Le modèle gnostique entrevoit toute pluralité en tant que division de l’unité de rang supérieur. En cela, la conséquence est contenue dans la cause. La pluralité hérite une partie des qualités de l’unité supérieure. Satan est alors vu comme une division de Dieu.
En christianisme, la pluralité est conçue comme le fruit d’un acte de création du créateur à l’extérieur de lui-même. En cela la conséquence est hors de sa cause. Elle n’hérite pas des qualités du créateur lui-même, mais elle a ses qualités propres. C’est la causalité moderne. Tout ange a été créé doté de la capacité de comprendre et de vouloir, avec son intelligence et sa volonté propre. Il était donc possible qu’un ange règle sa volonté contre Dieu, mais ce n’était pas nécessaire.

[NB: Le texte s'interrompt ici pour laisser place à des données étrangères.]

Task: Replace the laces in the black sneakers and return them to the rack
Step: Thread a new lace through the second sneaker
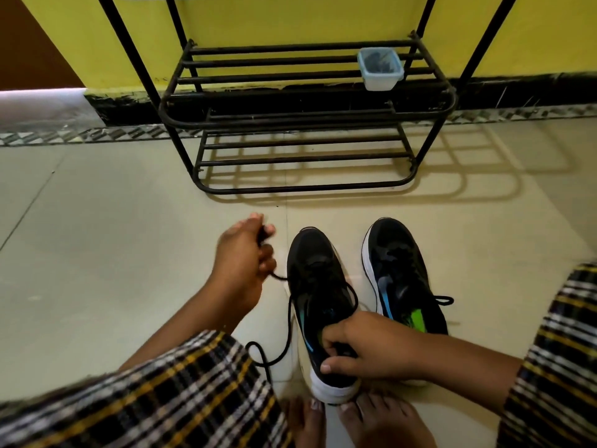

L’univers des créatures gnostiques est un univers de créatures dépendantes de l’unité, une pluralité d’êtres issus de l’unité divisée.
L’univers des créatures chrétien est un univers de créatures indépendantes et autonomes, une pluralité d’êtres juxtaposés (des monades).
Bref, gnose et christianisme ont une conception totalement divergente de la causalité.
Personnellement la conception chrétienne me semble plus sensée : de fait, dans ce monde, chaque homme a sa volonté, sa sensibilité, son intelligence propre à lui-même, chaque petit bout de matière réagit selon les causes qu’il perçoit.
L’idée de se diluer dans l’Un, la conscience universelle, n’y a aucun sens. Cela n’a de sens que dans un contexte gnostique nostalgique de l’unité perdue.
@Gollum : ce n’est pas le fait que vous entriez dans le débat qui me déplait, mais que vous y entriez de manière désordonnée. Ceci fait que le forum devient extraordinairement difficile à Lire. Si vous aviez réagit en m’interpellant plus bas, je pense que cela aurait été mieux.
Micnet : Je ne crois pas que le fils prodigue DEVAIT s’encanailler dans le monde extérieur. Il aurait très bien pu s’en passer, cela ne lui aurait pas nui. Mais à partir du moment où il en avait la volonté, comment son père pouvait-il s’y opposer ? Son père l’a donc laissé faire selon sa volonté au risque qu’il se perde. Mais il faut bien voir que cette volonté de perdition n’est pas celle du père, mais celle du fils.
En revanche, il est vrai que cette volonté fausse dans le fils devait mourir. Cette mort de l’erreur dans sa volonté fut douloureuse pour lui. Mais maintenant que cette volonté erronée est morte, il est revenu avec une volonté vraie et saine, il y a donc d’autant plus de raisons de s’en réjouir.